TASK GOAL: Please give the whole listing again word for word, and drop any pictures it holds.

DATA BLOCK:
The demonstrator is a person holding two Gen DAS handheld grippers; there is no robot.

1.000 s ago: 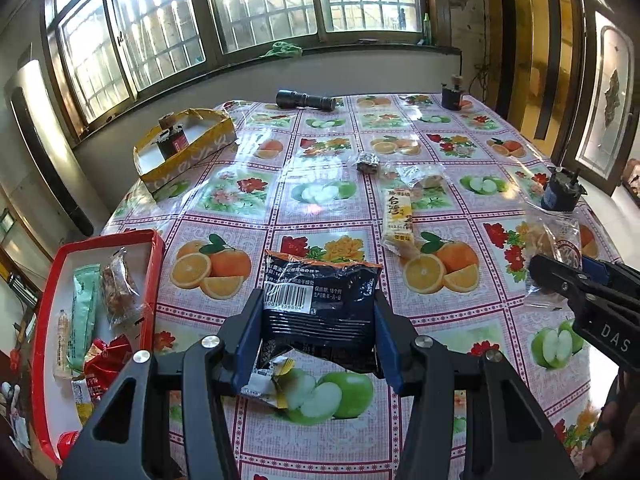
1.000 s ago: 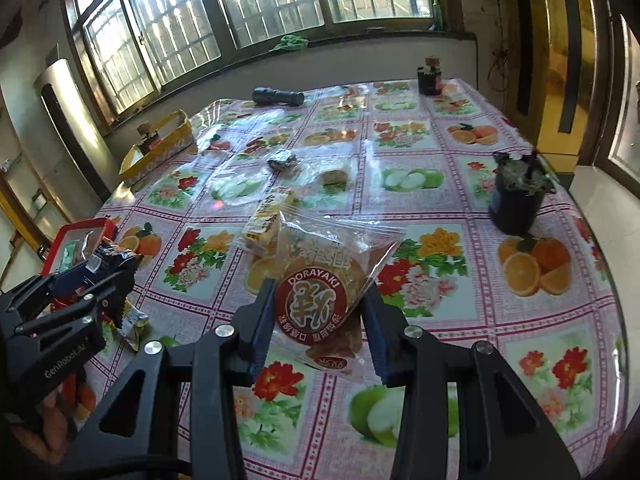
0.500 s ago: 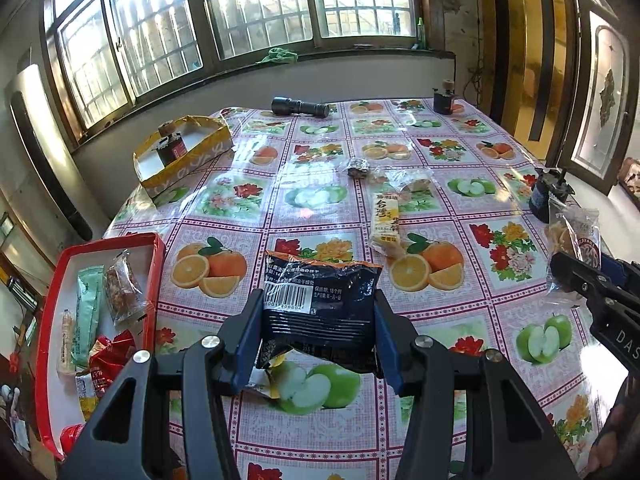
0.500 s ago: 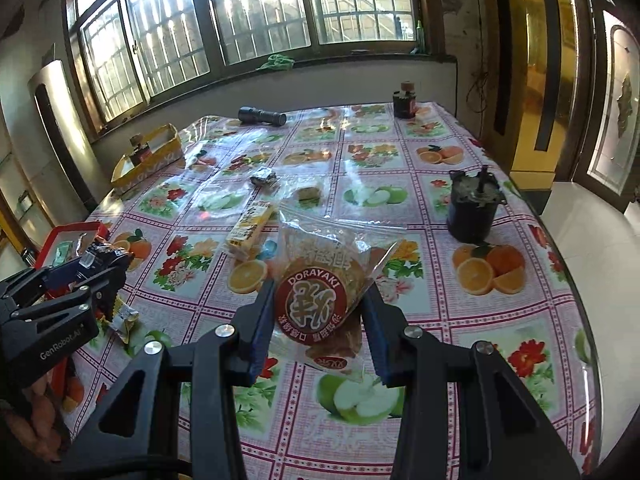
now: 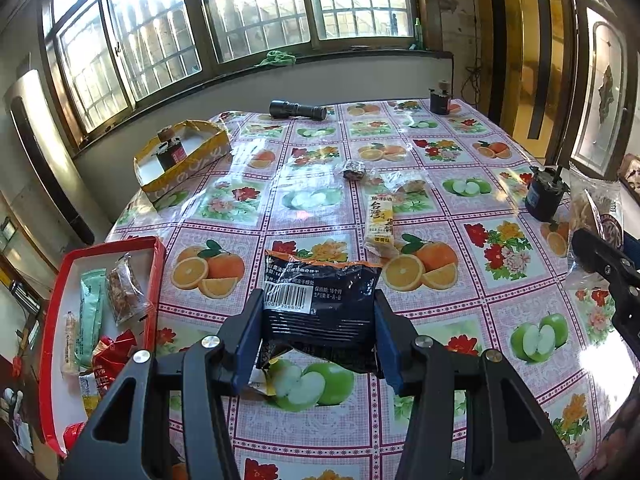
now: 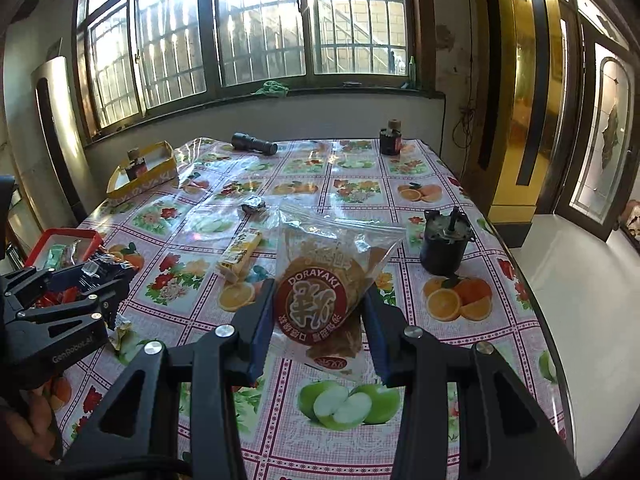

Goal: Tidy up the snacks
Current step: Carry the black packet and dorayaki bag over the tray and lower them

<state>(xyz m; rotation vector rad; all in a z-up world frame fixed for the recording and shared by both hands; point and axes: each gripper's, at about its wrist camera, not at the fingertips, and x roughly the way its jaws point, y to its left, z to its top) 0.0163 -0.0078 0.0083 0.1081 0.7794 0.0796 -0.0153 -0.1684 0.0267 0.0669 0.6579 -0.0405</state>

EXERCISE RESULT:
The demonstrator is a person holding two Gen DAS handheld grippers; there is no robot.

1.000 s ago: 
1.000 s ago: 
0.500 s ago: 
0.500 s ago: 
now: 
now: 

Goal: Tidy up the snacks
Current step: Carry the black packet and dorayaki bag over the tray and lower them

<state>(xyz m; rotation vector rad; all in a z-up world frame fixed for the recording and shared by both hands; point and axes: each gripper's, at about its wrist camera, not at the fingertips, and x roughly the way its jaws point, y to its left, z to its top) 0.0163 -0.0078 0.0083 0.1081 0.7794 0.0796 -0.0153 -0.1684 0.0267 0.0669 0.6579 -0.0405</state>

Nothing else is required to complete the output.